Bumi yang terkena umbra mengalami gerhana matahari total, sedangkan yang terkena penumbra mengalami gerhana matahari sebagian. Gerhana matahari dibagi menjadi tiga jenis :
·      Gerhana matahari total Gerhana Matahari Total terjadi pada saat jarak Bulan – Matahari yang paling jauh  (563.319  km),  sehingga  bayangan  inti  Bulan  dapat  jatuh  di  Bumi.
·      Gerhana  Matahari  Partial  terjadi  pada  saat  Bulan  berada  pada  daerah bayanganpenumbra  sehingga  ada  bagian  Matahari  yang  terlihat  normal.
·      Gerhana Matahari Cincin terjadi kalau jarak Bulan mencapai jarak terjauh dari  Bumi  (405.530  km).

  1. Pengaruh Rotasi dan Revolusi Bulan
Rotasi bulan dan revolusi bulan mengakibatkan terjadinya pasang naik dan pasang surut air laut. Ketika pasang naik, permukaan air laut akan naik. Sebaliknya jika pasang surut, permukaan air laut akan turun. Pada saat bulan berevolusi terhadap bumi, air laut di bagian bumi yang menghadap bulan akan tertarik gravitasi bulan sehingga terjadi pasang naik. Sebaliknya, air laut di bagian bumi yang tidak menghadap bulan akan pasang surut.
Pasang surut umumnya terjadi dua kali dalam sehari yang di tengah laut juga dapat menyebabkan mengalirnya arus laut , yaitu dari daerah dimana sedang mengalami pasang (air laut naik) dan akan mengalir ke segala jurusan, sehingga air laut di sepanjang pantai itu terdesak dan naik maka terjadilah pasang. Kejadian pasang surut umumnya di pantai lepas (samudra), sehingga semalam itu terjadi dua kali pasang surut. Pasang mulai kira-kira pukul 12.00 siang dan pukul 24.00 malam, sedangkan surut mulai pukul 06.00 pagi dan pukul 18.00 sore.
Selain dari pasang surut yang biasa dan terjadi dua kali sehari, dapat terjadi pula pasang surut yang istimewa tinggi dan rendahnya.
1.      Pasang Purnama
Terjadi pada kedudukan bulan baru dan pada bulan purnama.
·         Bulan baru : Pada  kedudukan  ini  Bulan  dan  Matahari  berada  pada  kedudukan konjungsi  (searah),  sehingga  gaya  tariknya  saling  membantu  dan  saling memperkuat.
·         Bulan Purnama : Pada kedudukan ini, Bulan dan Matahari berada pada kedudukan oposisi (berlawanan/berhadap-hadapan).
2.      Pasang Mati
Terjadi  pada  kedudukan  bulan  pada  perempatan  awal  (PA)  dan perempatan  akhir  (PP),
Peristiwa pasang surut air laut bermanfaat untuk hal – hal sebagai berikut:
·         Pembuatan garam,
·         Persawahan Pasang Surut,
·         Berlayar atau berlabuhnya kapal di dermaga yang dangkal,
·         Pembangkit Listrik Tenaga Pasang Surut (PLTPs)
·         Penggerak Generator Listrik, dsb









BAB III
KESIMPULAN

  1. Kesimpulan

Bulan moon dalam bahasa inggris luna dalam bahasa romawi artemis dalam bahasa yunani adalah satu-satunya satelit alami yang dimiliki bumi. Jika dilihat dari posisinya bulan adalah benda angkasa yang paling dekat dengan bumi.
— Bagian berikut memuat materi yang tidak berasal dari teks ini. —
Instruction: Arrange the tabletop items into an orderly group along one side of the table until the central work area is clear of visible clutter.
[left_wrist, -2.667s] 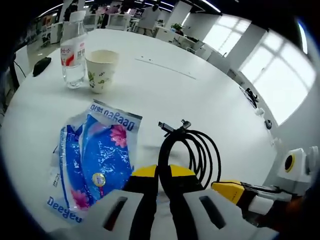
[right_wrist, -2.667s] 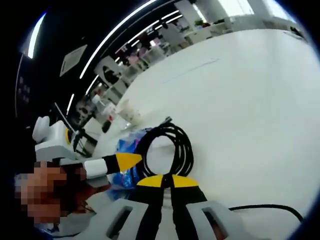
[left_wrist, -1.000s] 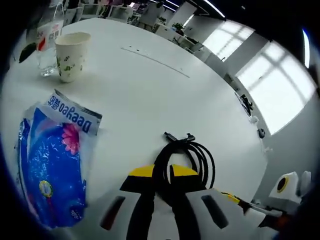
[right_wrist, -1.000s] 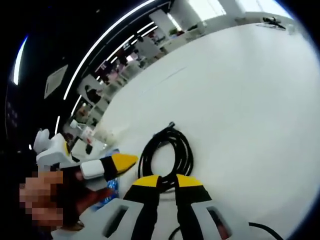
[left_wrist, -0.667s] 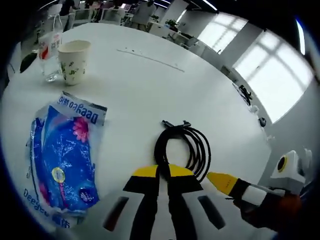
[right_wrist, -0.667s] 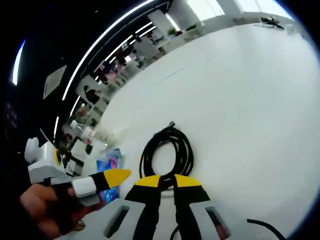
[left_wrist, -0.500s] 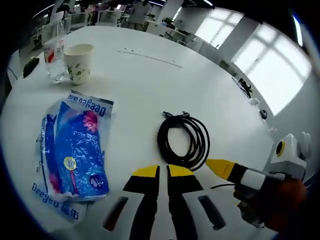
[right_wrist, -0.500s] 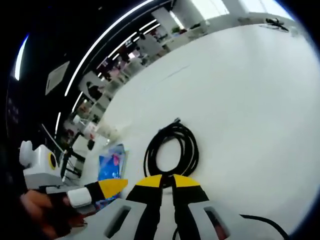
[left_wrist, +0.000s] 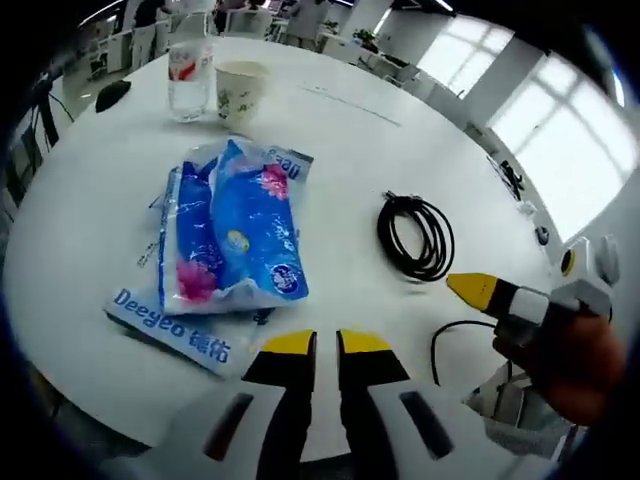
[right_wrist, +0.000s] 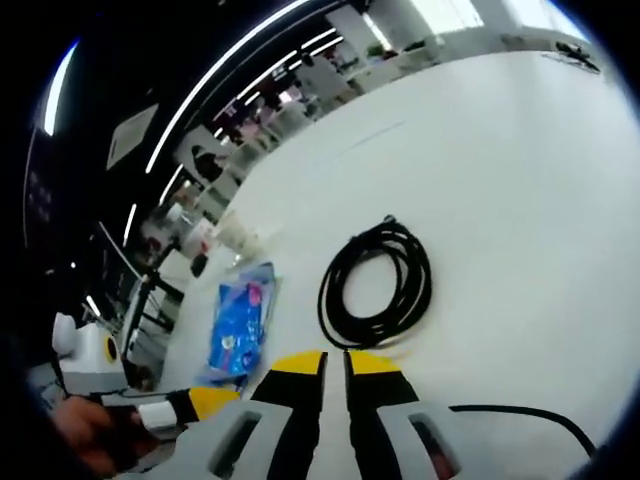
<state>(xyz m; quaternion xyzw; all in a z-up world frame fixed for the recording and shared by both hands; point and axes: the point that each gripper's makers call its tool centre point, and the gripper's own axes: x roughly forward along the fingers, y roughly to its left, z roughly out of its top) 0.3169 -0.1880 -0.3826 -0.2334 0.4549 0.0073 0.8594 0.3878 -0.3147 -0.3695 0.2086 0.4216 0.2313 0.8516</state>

Bulan juga menjadi benda yang kedua yang paling terang setelah matahari dan satu-satunya permukaan benda langit yang diamati dengan mudah.

2. Saran
Sebagai calon guru kita hendaknya mengetahui dan memahami benar tentang manfaat atau peran bulan sebagai satelit bumi.Karena dengan mempelajari materi ini kita dapat mengetahui tentang berbagai manfaat atau peran bulan sebagai satelit bumi yang tentunya sangat bermanfaat dalam kehidupan kita sehari-hari.Contonya seperti:Penentuan kalender hijriah,kita dapat mengetahui pasang surut air laut dll.
selain itu dapat menambah wawasan kita agar dikemudian hari dapat diterapkan dan dipraktekan langsung bersama di depan siswa dalam suatu proses pembelajaran.
Demikianlah makalah yang kami buat tentang Bulan Sebagai Satelit Bumi. Semoga dapat bermanfaat bagi kita semua, jika ada kesalahan dalam penulisan pada makalah ini mohon dimaafkan karena kami sebagai manusia tidak luput dari salah dan khilaf.